● Prompt
The lines from the start of the records through the one containing "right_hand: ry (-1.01" are to be transcribed exactly, and nothing else.

● Dataset records
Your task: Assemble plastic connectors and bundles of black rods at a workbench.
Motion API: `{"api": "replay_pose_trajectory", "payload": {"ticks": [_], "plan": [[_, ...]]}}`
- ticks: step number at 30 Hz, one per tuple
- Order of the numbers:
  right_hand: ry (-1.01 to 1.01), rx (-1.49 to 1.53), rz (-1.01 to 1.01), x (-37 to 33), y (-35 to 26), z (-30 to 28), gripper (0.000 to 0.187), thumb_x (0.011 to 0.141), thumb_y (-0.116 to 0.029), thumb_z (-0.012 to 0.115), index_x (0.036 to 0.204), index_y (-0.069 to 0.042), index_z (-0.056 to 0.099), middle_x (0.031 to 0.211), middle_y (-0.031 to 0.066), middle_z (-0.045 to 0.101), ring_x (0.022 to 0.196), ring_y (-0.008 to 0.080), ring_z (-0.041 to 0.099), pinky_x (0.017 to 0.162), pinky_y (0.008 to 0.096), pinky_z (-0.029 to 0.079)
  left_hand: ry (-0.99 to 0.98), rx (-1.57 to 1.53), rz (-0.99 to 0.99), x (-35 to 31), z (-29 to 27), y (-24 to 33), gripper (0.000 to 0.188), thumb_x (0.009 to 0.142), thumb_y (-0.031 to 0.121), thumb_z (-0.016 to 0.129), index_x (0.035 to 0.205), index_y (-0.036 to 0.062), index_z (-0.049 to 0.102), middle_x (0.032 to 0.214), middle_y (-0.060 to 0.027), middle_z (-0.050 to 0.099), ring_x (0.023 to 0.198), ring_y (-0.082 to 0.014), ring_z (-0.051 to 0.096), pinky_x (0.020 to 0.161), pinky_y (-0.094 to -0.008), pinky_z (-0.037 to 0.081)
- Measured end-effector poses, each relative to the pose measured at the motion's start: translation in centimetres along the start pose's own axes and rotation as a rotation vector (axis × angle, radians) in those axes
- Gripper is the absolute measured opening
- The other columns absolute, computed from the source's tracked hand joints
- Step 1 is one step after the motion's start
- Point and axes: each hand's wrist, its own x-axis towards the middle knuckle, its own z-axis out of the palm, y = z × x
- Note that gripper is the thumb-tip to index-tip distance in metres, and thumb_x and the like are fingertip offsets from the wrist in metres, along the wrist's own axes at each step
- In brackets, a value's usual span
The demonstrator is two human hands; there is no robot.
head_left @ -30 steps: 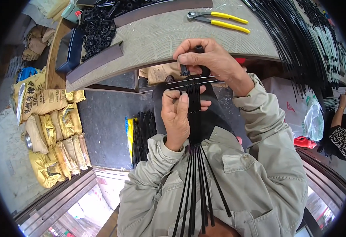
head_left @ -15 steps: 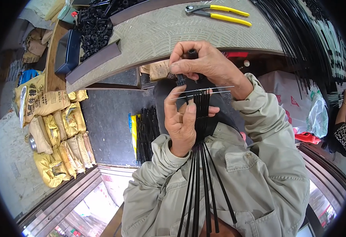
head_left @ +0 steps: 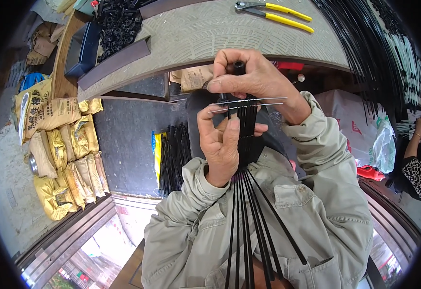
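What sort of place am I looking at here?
Most likely a small workshop: a workbench bears a heap of small black parts and yellow-handled pliers, with long thin black rods massed at its right end.

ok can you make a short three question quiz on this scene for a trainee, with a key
1. True or false: the yellow-handled pliers lie on the workbench.

2. What do the fingers of the left hand hold?
a) the yellow-handled pliers
b) a bundle of thin black rods
c) a paper sack

3. Fill in: seen from the wearer's side, the pile of small black parts sits to the ____ of the pliers.

Key: 1. true; 2. b; 3. left
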Motion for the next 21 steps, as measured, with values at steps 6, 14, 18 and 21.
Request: {"api": "replay_pose_trajectory", "payload": {"ticks": [6,14,18,21], "plan": [[0.014,-0.093,-0.118,-0.2,0.3,-0.1,0.018,0.072,-0.014,0.069,0.072,-0.006,0.052,0.063,-0.0051,0.049,0.051,0.0003,0.042,0.045,0.0146,0.031,-0.012,0.029,0.003,0.1,0.0,-0.1,0.024,0.093,0.009,0.039,0.111,0.0034,0.024,0.102,-0.0254,0.055,0.078,-0.0279,0.063,0.067,-0.0322,0.053],[-0.069,-0.104,-0.110,0.1,-0.3,-0.5,0.018,0.070,-0.011,0.071,0.071,-0.005,0.054,0.065,-0.0032,0.053,0.054,0.0013,0.044,0.047,0.0153,0.033,0.009,0.048,0.044,0.0,0.4,0.0,0.028,0.094,0.014,0.038,0.113,0.0026,0.022,0.102,-0.0282,0.055,0.078,-0.0284,0.063,0.068,-0.0327,0.053],[-0.116,-0.160,-0.239,0.4,-0.2,-0.3,0.013,0.073,-0.010,0.067,0.075,-0.004,0.056,0.067,-0.0018,0.055,0.057,0.0028,0.046,0.049,0.0159,0.034,0.036,0.060,0.015,0.2,0.4,0.4,0.032,0.094,0.014,0.038,0.118,0.0020,0.022,0.103,-0.0276,0.055,0.078,-0.0286,0.063,0.068,-0.0327,0.053],[0.186,0.127,-0.141,-0.2,1.6,-0.6,0.030,0.088,-0.030,0.049,0.097,-0.002,0.058,0.066,-0.0012,0.052,0.055,0.0036,0.042,0.049,0.0167,0.033,0.015,0.075,0.026,0.3,-0.4,0.5,0.033,0.093,0.013,0.039,0.120,0.0011,0.024,0.103,-0.0256,0.055,0.078,-0.0278,0.064,0.068,-0.0320,0.053]]}}
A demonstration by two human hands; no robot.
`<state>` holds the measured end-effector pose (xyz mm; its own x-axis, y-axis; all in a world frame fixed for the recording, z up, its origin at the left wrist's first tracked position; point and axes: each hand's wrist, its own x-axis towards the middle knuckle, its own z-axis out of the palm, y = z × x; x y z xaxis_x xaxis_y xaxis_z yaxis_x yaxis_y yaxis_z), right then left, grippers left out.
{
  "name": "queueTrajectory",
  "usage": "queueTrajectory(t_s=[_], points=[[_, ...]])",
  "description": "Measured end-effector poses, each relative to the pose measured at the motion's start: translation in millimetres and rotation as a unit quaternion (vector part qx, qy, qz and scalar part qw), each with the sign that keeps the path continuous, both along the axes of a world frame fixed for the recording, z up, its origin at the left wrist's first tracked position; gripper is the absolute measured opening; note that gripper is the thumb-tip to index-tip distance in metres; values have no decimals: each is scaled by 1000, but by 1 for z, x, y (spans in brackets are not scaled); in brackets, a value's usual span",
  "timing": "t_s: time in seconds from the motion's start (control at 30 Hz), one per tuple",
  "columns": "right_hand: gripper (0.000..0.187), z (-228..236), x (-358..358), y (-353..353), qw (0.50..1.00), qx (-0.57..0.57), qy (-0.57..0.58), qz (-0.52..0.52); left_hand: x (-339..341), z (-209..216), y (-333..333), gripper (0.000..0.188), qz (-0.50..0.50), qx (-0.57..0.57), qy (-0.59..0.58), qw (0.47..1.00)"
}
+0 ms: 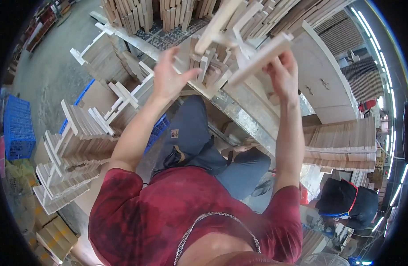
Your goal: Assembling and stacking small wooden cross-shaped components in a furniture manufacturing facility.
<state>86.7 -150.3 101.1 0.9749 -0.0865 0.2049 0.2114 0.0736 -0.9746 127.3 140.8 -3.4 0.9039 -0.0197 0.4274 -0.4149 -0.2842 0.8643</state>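
My right hand (pixel 283 75) grips a light wooden frame piece (pixel 260 60) by one of its bars, fingers curled round the edge. The piece looks like two bars joined by a crosspiece and is partly blurred; it hangs tilted over the bench. To its left, my left hand (pixel 167 79) is raised with thumb and fingers spread, holding nothing. Beneath and between the hands, a cluster of short upright wooden pieces (pixel 208 71) stands on the worn bench (pixel 244 114); the frame piece hides part of it.
Stacked wooden frames (pixel 86 146) stand on my left, near a blue crate (pixel 20 126). Upright wooden bars (pixel 133 15) fill the far side. To the right are a pale cabinet-like panel (pixel 323 88), a stack of boards (pixel 341 144) and another person (pixel 350 201) in dark clothing.
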Motion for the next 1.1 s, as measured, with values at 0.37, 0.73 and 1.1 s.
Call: queueTrajectory(t_s=[0.37, 0.73, 1.1], points=[[22, -27, 101, -13, 959, -264, -10, 105, 41, -58, -34, 90, -33, 136, 94, 986], [20, -57, 87, -20, 931, -358, 72, 25, 46, -68, -32, 89, -29, 93, 53, 994], [22, -48, 86, -12, 855, -515, 54, 23, 38, -80, -34, 83, -20, 64, 52, 996]])
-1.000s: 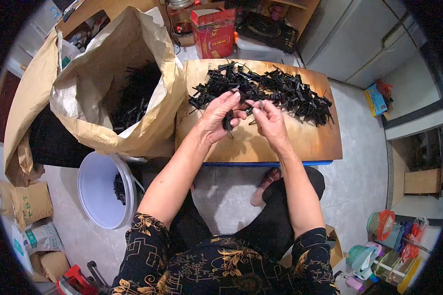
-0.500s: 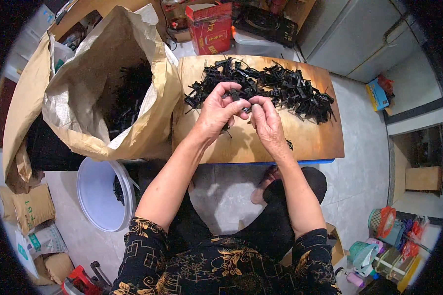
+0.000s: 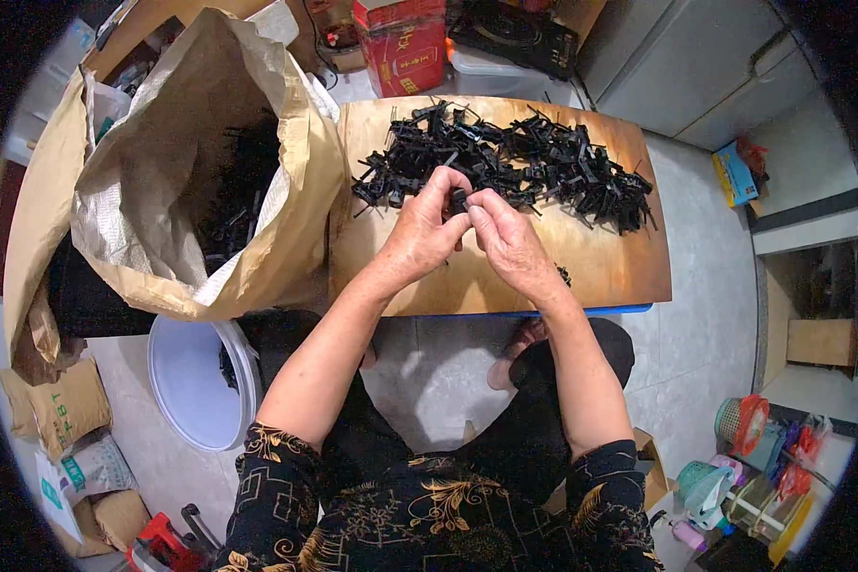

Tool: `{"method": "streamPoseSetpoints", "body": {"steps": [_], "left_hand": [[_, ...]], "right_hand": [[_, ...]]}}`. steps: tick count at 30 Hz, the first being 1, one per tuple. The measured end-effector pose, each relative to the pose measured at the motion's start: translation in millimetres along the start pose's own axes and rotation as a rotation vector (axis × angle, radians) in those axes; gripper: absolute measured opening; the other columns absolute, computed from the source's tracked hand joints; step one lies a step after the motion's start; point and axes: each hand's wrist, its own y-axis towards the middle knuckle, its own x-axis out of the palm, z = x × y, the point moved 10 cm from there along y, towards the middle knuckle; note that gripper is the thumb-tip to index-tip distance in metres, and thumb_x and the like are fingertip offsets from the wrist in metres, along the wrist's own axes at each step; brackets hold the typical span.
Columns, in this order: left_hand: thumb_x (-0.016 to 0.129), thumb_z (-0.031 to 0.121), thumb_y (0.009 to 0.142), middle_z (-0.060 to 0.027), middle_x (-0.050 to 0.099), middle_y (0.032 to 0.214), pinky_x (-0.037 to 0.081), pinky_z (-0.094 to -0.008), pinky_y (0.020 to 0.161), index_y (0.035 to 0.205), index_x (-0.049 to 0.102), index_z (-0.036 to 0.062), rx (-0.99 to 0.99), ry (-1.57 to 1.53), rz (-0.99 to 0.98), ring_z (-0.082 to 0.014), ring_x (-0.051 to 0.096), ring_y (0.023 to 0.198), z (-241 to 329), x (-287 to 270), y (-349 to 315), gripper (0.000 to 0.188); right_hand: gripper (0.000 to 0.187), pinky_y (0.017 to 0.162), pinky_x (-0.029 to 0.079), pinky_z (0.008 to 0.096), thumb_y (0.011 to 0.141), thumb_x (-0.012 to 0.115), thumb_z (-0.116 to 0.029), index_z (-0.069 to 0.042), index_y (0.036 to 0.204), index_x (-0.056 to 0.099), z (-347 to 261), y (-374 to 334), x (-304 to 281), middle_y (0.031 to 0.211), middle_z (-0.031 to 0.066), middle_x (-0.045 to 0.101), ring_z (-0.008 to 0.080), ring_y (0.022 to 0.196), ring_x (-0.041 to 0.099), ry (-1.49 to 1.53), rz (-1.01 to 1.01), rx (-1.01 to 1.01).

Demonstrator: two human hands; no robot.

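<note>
Small black plastic-looking piece point(image 3: 459, 201) sits between the two hands, raised over the near part of a tan wooden board with browned edges point(image 3: 620, 272); the bare left hand point(image 3: 427, 232) grips it between thumb and bent forefinger; the bare right hand point(image 3: 507, 234) meets it from the other side, its thumb and forefinger pinched together, though what lies between them cannot be told; just beyond the hands, a long tangled heap of thin-legged black parts point(image 3: 591, 181) spreads across the board's far half; a small black cluster point(image 3: 564, 275) lies beside the right wrist; left of the board stands a wide-mouthed tan sack with a pale woven lining point(image 3: 181, 297), more black parts point(image 3: 243, 195) inside; below it, a round white plastic bucket point(image 3: 191, 410) rests tilted in view on the grey tiled floor point(image 3: 691, 353); past the board's far edge stand an upright red printed carton point(image 3: 402, 52) and a flat black appliance point(image 3: 515, 40).
</note>
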Motion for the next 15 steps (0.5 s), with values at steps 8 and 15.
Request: {"method": "streamPoseSetpoints", "body": {"steps": [8, 15], "left_hand": [[0.055, 0.002, 0.076, -0.0199, 0.056, 0.074, 0.046, -0.0388, 0.057, 0.101, 0.042, 0.0059, 0.175, 0.342, 0.095, -0.0357, 0.059, 0.067, 13.6, -1.6, -3.6, 0.028], [0.055, 0.003, 0.080, -0.0151, 0.057, 0.075, 0.046, -0.0353, 0.057, 0.102, 0.042, 0.0057, 0.238, 0.278, 0.163, -0.0275, 0.060, 0.065, 24.8, -6.4, -3.5, 0.026]], "right_hand": [[0.017, 0.050, 0.038, 0.0273, 0.092, 0.044, -0.017, -0.002, 0.092, 0.052, 9.9, 2.6, 6.5, 0.061, 0.0045, 0.047, 0.0108, 0.055, 0.045, -0.026, 0.091, 0.009], [0.020, 0.050, 0.039, 0.0244, 0.093, 0.044, -0.021, -0.003, 0.099, 0.051, 13.2, 7.8, 1.4, 0.071, 0.0044, 0.053, 0.0100, 0.054, 0.045, 0.117, 0.116, -0.022]]}}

● Reply
Your task: Assemble plastic connectors and bundles of black rods at a workbench.
Motion API: `{"api": "replay_pose_trajectory", "payload": {"ticks": [_], "plan": [[_, ...]]}}`
- ticks: step number at 30 Hz, one per tuple
- Order of the numbers:
  right_hand: ry (-1.01 to 1.01), rx (-1.49 to 1.53), rz (-1.01 to 1.01), x (-37 to 33), y (-35 to 26), z (-30 to 28), gripper (0.000 to 0.187), thumb_x (0.011 to 0.141), thumb_y (-0.116 to 0.029), thumb_z (-0.012 to 0.115), index_x (0.036 to 0.204), index_y (-0.069 to 0.042), index_z (-0.056 to 0.099), middle_x (0.031 to 0.211), middle_y (-0.031 to 0.066), middle_z (-0.045 to 0.101), ring_x (0.022 to 0.196), ring_y (-0.008 to 0.080), ring_z (-0.041 to 0.099), pinky_x (0.017 to 0.162), pinky_y (0.008 to 0.096), pinky_z (-0.029 to 0.079)

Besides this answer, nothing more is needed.